[[ DATA UNDER STUDY open ]]

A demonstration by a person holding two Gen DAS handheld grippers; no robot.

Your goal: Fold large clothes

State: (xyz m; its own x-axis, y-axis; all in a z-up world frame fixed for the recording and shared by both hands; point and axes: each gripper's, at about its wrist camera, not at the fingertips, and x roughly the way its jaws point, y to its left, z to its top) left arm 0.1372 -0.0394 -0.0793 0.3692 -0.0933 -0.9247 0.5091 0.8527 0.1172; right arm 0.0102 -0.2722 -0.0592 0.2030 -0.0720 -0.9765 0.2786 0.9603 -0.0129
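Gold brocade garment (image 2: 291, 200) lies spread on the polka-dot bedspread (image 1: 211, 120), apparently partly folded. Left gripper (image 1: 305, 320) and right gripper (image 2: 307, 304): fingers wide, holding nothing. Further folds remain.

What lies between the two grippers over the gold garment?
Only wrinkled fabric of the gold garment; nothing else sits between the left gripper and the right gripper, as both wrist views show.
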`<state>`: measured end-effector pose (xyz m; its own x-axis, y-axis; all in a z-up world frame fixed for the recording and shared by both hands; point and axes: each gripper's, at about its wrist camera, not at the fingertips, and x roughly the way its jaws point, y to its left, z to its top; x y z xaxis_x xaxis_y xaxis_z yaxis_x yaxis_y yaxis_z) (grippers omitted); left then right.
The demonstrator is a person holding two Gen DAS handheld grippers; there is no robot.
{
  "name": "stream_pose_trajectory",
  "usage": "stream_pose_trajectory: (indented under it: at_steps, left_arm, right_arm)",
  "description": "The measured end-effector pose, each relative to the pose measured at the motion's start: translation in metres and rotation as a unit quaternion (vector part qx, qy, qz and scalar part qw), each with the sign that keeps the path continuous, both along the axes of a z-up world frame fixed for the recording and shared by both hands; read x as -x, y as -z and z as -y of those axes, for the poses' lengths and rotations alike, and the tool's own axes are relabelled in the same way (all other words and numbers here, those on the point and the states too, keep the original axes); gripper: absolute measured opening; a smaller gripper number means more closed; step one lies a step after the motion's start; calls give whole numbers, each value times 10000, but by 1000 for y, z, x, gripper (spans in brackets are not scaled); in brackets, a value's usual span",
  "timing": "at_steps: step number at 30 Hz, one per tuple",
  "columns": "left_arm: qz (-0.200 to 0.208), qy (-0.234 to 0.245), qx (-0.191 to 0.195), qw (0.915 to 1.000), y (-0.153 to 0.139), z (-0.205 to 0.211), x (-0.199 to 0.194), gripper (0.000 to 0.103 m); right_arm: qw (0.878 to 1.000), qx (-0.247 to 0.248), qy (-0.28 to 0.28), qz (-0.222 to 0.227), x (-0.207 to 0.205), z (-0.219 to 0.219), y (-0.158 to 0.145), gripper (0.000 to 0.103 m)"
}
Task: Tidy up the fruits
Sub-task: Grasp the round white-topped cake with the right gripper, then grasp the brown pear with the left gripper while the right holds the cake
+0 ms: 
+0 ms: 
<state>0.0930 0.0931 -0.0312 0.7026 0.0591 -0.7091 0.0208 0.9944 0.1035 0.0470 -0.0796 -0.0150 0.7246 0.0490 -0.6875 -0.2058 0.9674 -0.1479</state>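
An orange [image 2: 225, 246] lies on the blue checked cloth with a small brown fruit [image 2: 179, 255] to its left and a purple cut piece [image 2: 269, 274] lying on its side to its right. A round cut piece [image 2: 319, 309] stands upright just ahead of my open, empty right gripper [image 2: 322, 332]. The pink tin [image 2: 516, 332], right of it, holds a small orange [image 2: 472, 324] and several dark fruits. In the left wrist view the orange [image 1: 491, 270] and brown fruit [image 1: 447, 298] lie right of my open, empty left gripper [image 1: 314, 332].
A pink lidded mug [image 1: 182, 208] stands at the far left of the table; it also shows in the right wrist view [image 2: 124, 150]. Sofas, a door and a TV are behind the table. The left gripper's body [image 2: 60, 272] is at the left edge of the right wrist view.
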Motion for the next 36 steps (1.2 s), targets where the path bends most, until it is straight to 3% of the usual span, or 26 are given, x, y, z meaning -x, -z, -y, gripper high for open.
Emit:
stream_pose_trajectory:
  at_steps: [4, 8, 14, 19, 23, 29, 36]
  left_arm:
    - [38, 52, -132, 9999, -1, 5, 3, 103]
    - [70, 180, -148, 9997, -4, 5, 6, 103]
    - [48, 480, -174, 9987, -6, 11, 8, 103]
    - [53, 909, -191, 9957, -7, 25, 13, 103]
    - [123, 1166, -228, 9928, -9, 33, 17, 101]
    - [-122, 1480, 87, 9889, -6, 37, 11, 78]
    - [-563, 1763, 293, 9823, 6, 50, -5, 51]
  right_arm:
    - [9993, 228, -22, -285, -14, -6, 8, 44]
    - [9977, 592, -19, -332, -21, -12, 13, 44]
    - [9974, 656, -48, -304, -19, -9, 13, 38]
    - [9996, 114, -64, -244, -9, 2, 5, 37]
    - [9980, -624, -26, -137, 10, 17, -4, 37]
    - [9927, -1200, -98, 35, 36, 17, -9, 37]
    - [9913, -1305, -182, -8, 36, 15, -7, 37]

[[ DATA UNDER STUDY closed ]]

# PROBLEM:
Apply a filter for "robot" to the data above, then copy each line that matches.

# RESPONSE:
A demonstration by a person holding two Gen DAS handheld grippers; no robot.
The demonstrator is a person holding two Gen DAS handheld grippers; there is no robot.

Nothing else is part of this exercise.